Por Juanjo Baquedano
La bola de nieve comenzó el pasado verano al ser una de las comidillas del Festival de Venecia. Los epítetos se acumulaban (y aumentaban) conforme se acercaba su estreno mundial el pasado diciembre y eso era algo que he de reconocer que me hizo ponerme doblemente en guardia: Por aquello que sucede tantas veces de las altas expectativas generadas por la prensa y porque no compartí los elogios que de manera casi generalizada recibió su debut en largo, la muy técnica pero algo simplona Whiplash, cuyo responsable musical, Justin Hurwitz, también se encarga de la músia de esta. Pero aún con todas las precauciones, y porque siempre le he tenido cariño al género, me podía la curiosidad de ver como sería esta tan cacareada enésima renovación (o será mejor decir reivindicación) del musical clásico hollywoodense.
Para ser francos, y aún habiendo disfrutado muchísimo de la película, hay que reconocer que la historia de Mia y Seb es más bien simple y del todo arquetípica: Una historia más de chica-conoce-chico en el contexto de la ciudad de Los Angeles, meca de Hollywood, donde una joven actriz busca su sueño de trabajar en el cine y un músico underground de jazz sigue aferrándose a la ilusión de hacer renacer los viejos clubs de jazz de la ciudad que él ha idealizado. Sobre estas premisas, Damien Chazelle arma un filme portentoso a nivel visual, pretendidadmente nostálgico que bebe del musical clásico del Stanley Donen o Vincent Minnelli además de referenciar un buen puñado de films clásicos de la época de los grandes estudios. Y lo hace con maestría, precisión, pulso y clasicismo con un montaje en el que prima la sencillez en la coreografía antes que el abuso en la edición en la sala de montaje.
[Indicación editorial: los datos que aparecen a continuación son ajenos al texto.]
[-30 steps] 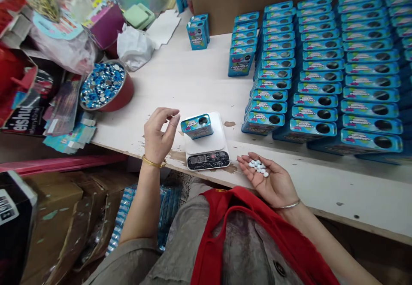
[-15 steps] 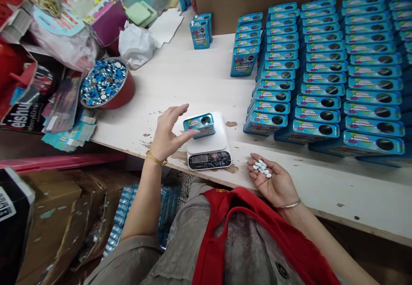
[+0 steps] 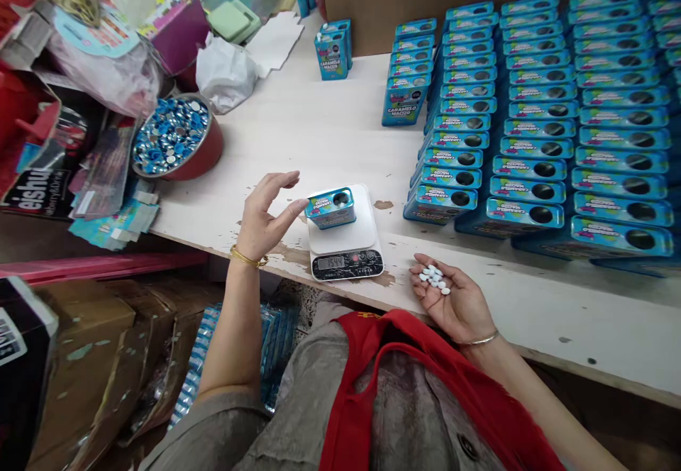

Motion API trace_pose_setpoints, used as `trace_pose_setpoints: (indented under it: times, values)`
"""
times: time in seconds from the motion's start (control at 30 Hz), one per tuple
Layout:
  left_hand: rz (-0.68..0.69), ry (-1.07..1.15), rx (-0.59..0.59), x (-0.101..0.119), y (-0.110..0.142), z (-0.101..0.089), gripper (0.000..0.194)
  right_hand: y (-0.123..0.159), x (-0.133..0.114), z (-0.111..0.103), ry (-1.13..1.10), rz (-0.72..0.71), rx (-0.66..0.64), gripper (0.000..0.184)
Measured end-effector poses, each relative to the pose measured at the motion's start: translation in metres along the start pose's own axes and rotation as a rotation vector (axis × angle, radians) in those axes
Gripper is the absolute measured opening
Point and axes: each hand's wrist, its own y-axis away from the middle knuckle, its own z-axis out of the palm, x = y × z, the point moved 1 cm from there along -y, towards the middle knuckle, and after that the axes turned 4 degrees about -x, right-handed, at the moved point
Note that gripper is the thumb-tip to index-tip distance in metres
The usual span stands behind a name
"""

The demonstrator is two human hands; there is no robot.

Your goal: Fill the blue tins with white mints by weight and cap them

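A blue candy tin (image 3: 330, 208) stands on a white digital scale (image 3: 347, 242) at the front edge of the table. Its round top opening faces up, and the scale's display seems to show 1544, with any decimal point too small to make out. My left hand (image 3: 266, 212) is open just left of the tin, thumb tip close to the tin's left end and fingers raised. Palm up, my right hand (image 3: 452, 301) lies to the right of the scale. Small white candies (image 3: 435, 279) rest in its cupped palm.
Rows of blue tins (image 3: 537, 128) with round openings fill the right. A few tins (image 3: 334, 52) stand at the back. To the left is a red bowl (image 3: 199, 155) heaped with shiny blue and silver pieces, near a white plastic bag (image 3: 226, 77). Cardboard boxes (image 3: 90, 350) sit below.
My left hand reached over the tin's near side, then drew back left. The number on the scale rose. My right hand shifted slightly right in view, still holding the candies.
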Motion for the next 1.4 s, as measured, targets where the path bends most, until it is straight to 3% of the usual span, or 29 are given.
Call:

Ya en el arranque del film nos compone una escena musical multitudinaria con un plano-secuencia prodigioso para acabar presentándonos a nuestros protagonistas adentrándose en la ciudad en busca de sus sueños por una de esas arterias que conforman la kilométrica red de autopistas de la ciudad de Los Angeles. Los personajes encarnados por Ryan Gosling y Emma Stone no van a tener un flechazo a primera vista, pero el azar se empeñará en unirles hasta que reparen el uno con la otra para conocerse y enamorarse (y ayudarse a cumplir sus sueños). Dos seres rechazados por el sistema que, con el discurrir de un año, van a vivir todas las etapas por las que pasa una relación. Casi una vida.
Si maravillosa es la escena inicial, no menos lo son los números de «Someone in the crowd» (esos juegos con los pliegues de las faldas tan «West Side Story» de Mia); la escena del tercer encuentro fortuito de Mia y Sebastian buscando sus coches aparcados ante un Los Angeles crepuscular. Una concatenación de números musicales y escenas que culminará bajo de las estrellas en el planetario con un primer tercio del filme sublime, delicioso, rozando la perfección al combinar musical y comedia romántica (qué ganas de volver a ver el arranque del «Tú y yo» de Leo McCarey me están entrando) para vivir como Sebastian y Mia acaban enamorados.
Podemos decir sin equivocarnos que La La Land es desde ya un clásico del cine, ya que sabe pulsar las suficientes teclas que la han de hacer atemporal: Los recursos de ese niño prodigio que es Damien Chazelle en la dirección, los guiños a esa industria y ese cine clásico que está extinguido pero que sigue siendo la fuente de todos los sueños, un puñado de buenos números musicales (a pesar de la falta de swinger y gancho de las dos canciones principales que vertebran el film: «City of Stars» y «Mia & Sebastian’s Theme») y la esplendorosa actuación de una Emma Stone que va a hacer de Mia un hito en su ya reconocida carrera artística. Sus ojos, su mirada son los que sujetan la película cuando esta flaquea y los que la elevan a las mayores cotas que el género ha alcanzado en las últimas décadas.